Please donate to help keep our services freeGive regularly Give once
17th April 2018
A blog post by Occupational Therapist Kerry Lovell
For the next few weeks we are featuring our Day Therapy services. This week the focus is on the wonderful work of our palliative care staff. Today it’s the turn of Occupational Therapist Kerry to tell us about her work.
“Hello, my name is Kerry and I’m an Occupational Therapist.” is how I start when I introduce myself to patients, and the response is often “What does that mean?”
Whilst I have plenty of answers, it sometimes takes time to explain. One patient recently said to me “I think that talking to you has really helped me. I thought you were just going to help me with equipment and activities.” This is a familiar story. Yes, I can help with equipment and certainly I am keen to encourage everyone to participate in activities, but there is so much more.
Everyone brings a different set of circumstances to the Day Therapy Unit, and even in the short time that I have been part of the care team, I continue to be struck by the individual stories I hear.
Most recently we have enjoyed a project called “Global Wordsmiths” visiting. They are sponsored by the Arts Council to create an opportunity for story telling for patients and staff at the Hospice, and have met with us over a eight-week period.
The project is about thinking about the many pivotal moments in our lives and choosing just one subject or experience to develop into a story. We have been encouraged to think of this as a tree and to choose one moment as the main trunk of this tree. There may be many smaller branches to consider as our stories take us along different and unexpected experiences, but building a story allows a significant moment to be recalled and treasured. I’ve really enjoyed listening to the stories as they have developed, describing significant life and family events. Some of them are packed with humour, but more often they are poignant and uncover a part of us that we don’t always want to show or talk about directly.
I’ve recently listened to Geri Chavis,* author of a book called Poetry and Story Therapy, explaining that we are the only ones who can tell our story in the way we remember it happening to us. When we write or tell our story it becomes a chance to rewrite and shape our experiences. More importantly when we share it and people listen and respond we can feel counted, heard and empowered.

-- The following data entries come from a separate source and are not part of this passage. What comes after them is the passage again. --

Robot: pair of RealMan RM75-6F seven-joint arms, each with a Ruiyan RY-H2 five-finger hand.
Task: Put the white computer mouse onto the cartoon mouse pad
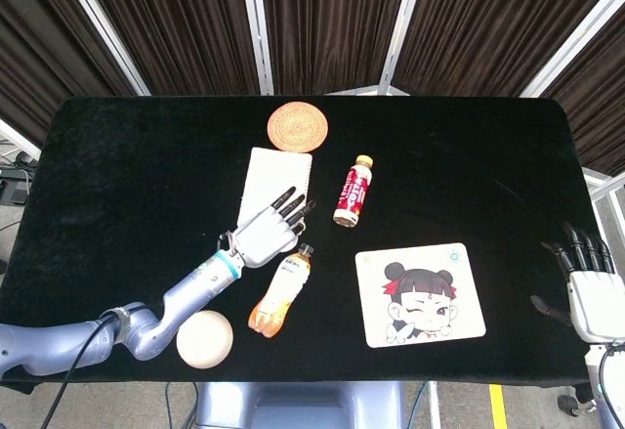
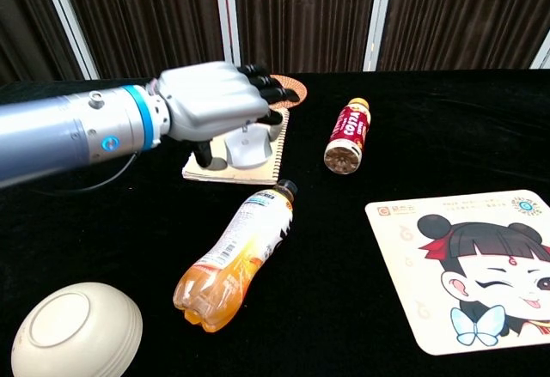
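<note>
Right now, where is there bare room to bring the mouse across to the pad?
Crowded: the left hand holds the white mouse over the notebook, with the orange bottle and red bottle close by. Bare cloth lies between the two bottles, leading to the cartoon mouse pad, whose surface is free.
</note>
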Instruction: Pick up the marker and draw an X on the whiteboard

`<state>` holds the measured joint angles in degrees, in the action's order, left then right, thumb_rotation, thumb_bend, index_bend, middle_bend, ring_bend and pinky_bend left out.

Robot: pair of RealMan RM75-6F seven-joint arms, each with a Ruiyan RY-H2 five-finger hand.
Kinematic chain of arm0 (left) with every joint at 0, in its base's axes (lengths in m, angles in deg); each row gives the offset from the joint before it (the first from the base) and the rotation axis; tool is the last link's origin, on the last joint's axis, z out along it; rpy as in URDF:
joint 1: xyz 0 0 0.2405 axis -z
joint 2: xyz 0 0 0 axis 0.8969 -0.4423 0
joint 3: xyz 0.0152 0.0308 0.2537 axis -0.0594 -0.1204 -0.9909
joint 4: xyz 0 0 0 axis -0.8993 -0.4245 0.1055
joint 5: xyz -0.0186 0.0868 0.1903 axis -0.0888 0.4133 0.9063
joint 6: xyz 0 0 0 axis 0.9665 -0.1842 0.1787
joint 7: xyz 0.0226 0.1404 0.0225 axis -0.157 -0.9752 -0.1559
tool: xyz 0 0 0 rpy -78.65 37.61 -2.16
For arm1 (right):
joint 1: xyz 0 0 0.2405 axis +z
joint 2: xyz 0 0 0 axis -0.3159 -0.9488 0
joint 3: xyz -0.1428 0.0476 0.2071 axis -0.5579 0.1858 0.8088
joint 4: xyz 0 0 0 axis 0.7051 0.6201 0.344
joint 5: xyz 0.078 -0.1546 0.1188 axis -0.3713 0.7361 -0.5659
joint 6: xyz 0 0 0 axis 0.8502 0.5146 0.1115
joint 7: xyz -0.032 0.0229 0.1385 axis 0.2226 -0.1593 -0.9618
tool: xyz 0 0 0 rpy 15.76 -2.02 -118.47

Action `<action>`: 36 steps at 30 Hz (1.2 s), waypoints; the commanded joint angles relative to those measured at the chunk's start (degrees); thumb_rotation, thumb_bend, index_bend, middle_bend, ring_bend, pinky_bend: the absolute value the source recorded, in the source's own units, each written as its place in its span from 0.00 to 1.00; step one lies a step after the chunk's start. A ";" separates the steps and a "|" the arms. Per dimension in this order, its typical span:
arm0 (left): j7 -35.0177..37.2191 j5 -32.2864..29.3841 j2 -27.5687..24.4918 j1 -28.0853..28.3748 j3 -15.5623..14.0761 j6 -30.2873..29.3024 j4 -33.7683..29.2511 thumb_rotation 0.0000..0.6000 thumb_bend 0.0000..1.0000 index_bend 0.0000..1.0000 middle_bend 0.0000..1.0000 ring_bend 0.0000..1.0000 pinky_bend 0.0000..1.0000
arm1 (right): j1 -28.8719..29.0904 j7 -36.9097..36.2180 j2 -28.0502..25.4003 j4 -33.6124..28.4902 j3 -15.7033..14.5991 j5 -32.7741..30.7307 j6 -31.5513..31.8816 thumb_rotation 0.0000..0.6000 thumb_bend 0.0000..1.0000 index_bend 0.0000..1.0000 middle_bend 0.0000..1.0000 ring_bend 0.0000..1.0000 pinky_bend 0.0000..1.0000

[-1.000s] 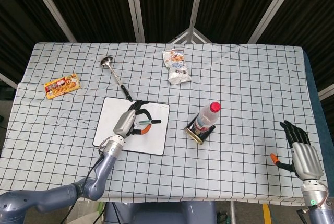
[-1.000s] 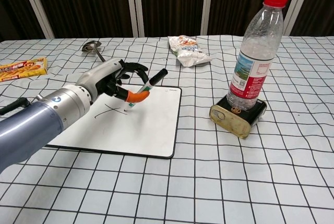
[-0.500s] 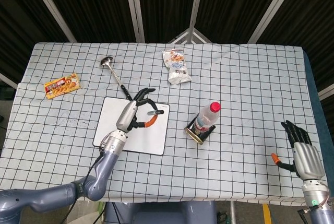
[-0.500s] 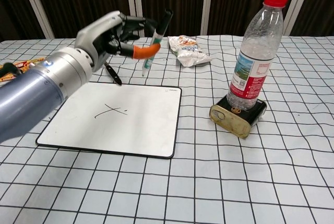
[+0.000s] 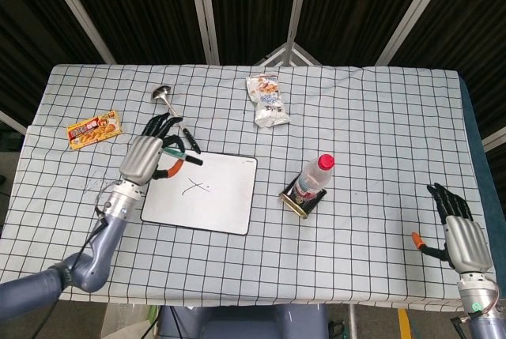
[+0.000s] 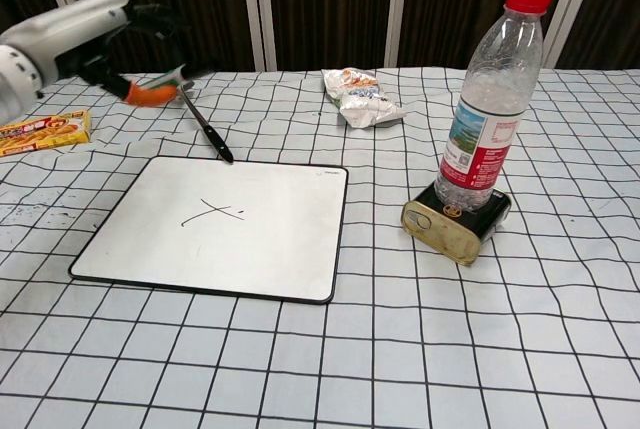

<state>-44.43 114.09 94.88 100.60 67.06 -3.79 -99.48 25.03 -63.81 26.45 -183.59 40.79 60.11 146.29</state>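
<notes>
The whiteboard [image 5: 225, 205] [image 6: 270, 249] lies flat on the checked cloth, with a small black X mark [image 5: 194, 187] [image 6: 212, 213] drawn near its middle. My left hand [image 5: 145, 156] [image 6: 78, 37] is raised above the board's far left corner and pinches the marker [image 5: 182, 158] [image 6: 164, 77] between thumb and fingers. The marker is off the board and lies roughly level. My right hand [image 5: 462, 231] rests open near the table's front right edge, fingers spread and holding nothing. It appears only in the head view.
A ladle [image 5: 171, 108] [image 6: 202, 121] lies just behind the board. A water bottle [image 5: 315, 178] [image 6: 492, 99] stands on a tin [image 5: 294, 204] [image 6: 453, 220] to the board's right. A snack bag [image 5: 267, 100] [image 6: 358, 96] lies at the back and an orange packet [image 5: 93, 129] [image 6: 42, 131] at far left.
My left hand lifted the marker off the board and swung it up and to the left, uncovering the X. The right hand stayed where it was.
</notes>
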 commanded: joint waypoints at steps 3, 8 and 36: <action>-6.88 -0.40 -5.40 -2.38 -5.91 4.28 2.98 1.00 0.55 0.69 0.11 0.00 0.00 | 0.02 0.45 0.02 -0.27 0.04 -0.33 -0.11 1.00 0.31 0.00 0.00 0.00 0.00; -11.47 -2.25 -6.92 -3.05 -8.65 7.05 5.43 1.00 0.54 0.69 0.11 0.00 0.00 | 0.02 0.64 0.05 -0.38 0.08 -0.37 -0.07 1.00 0.31 0.00 0.00 0.00 0.00; -10.00 -7.13 -10.57 -8.80 -8.67 1.88 0.75 1.00 0.19 0.25 0.00 0.00 0.00 | -0.09 0.81 0.00 -0.44 0.11 -0.45 0.03 1.00 0.31 0.00 0.00 0.00 0.00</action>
<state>-55.73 107.28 86.40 93.36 57.91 0.27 -95.81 24.94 -63.00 26.46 -184.03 40.91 59.66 146.33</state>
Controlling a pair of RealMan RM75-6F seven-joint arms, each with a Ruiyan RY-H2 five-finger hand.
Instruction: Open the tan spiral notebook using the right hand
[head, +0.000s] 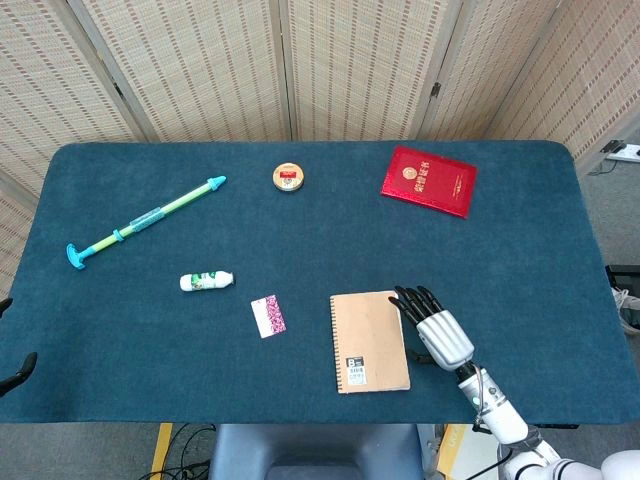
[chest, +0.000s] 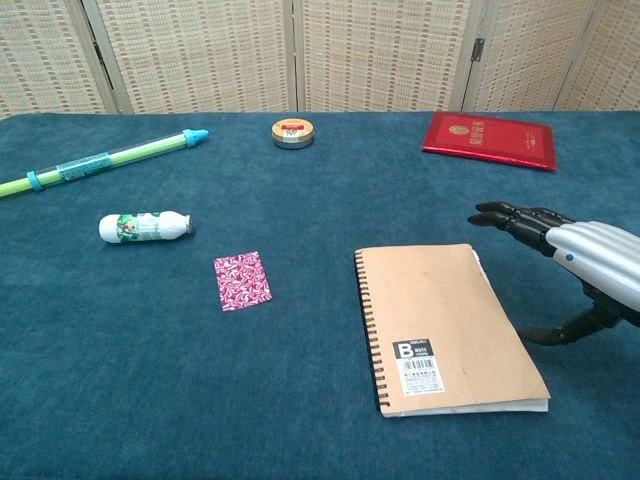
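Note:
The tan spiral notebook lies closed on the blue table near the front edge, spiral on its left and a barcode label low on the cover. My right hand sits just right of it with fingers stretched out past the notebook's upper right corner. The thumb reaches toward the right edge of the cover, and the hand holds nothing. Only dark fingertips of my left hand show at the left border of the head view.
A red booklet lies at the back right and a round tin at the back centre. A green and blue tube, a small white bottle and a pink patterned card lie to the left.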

This is the kind of therapy that I enjoy the most. It is a therapy in disguise and demonstrates a little of what Occupational Therapy can offer. As a profession we work in many different settings from physical rehabilitation to mental health in all age groups. In a Hospice setting we work alongside people to help with symptom management such as breathlessness, fatigue and anxiety, in a group or on a one to one basis. I also really enjoy talking to people to find out what’s important to them and how I may be able help them to participate in something as simple as baking, gardening or exercise. Maybe just the opportunity to talk things through, listen to other people and share experiences can be helpful. Research* shows that using a creative therapy can make a considerable contribution to our overall health and well-being. It is such a pleasure to see that we can surprise ourselves with small achievements if we just find a different way to accomplish these things.
The stories created through this project by patients and staff will be put together in a book that will be launched at Waterstones on Saturday 9 June 2018. We are very much looking forward to that and hoping that the book will be bought and enjoyed by many. I hope we can continue this therapy after this project finishes.
Make sure you look out for the big launch!
*Geri Chavis: Poetry and Story Therapy: The Healing Power of Creative Expression (Writing for Therapy or Personal Development) 15 Feb 2011.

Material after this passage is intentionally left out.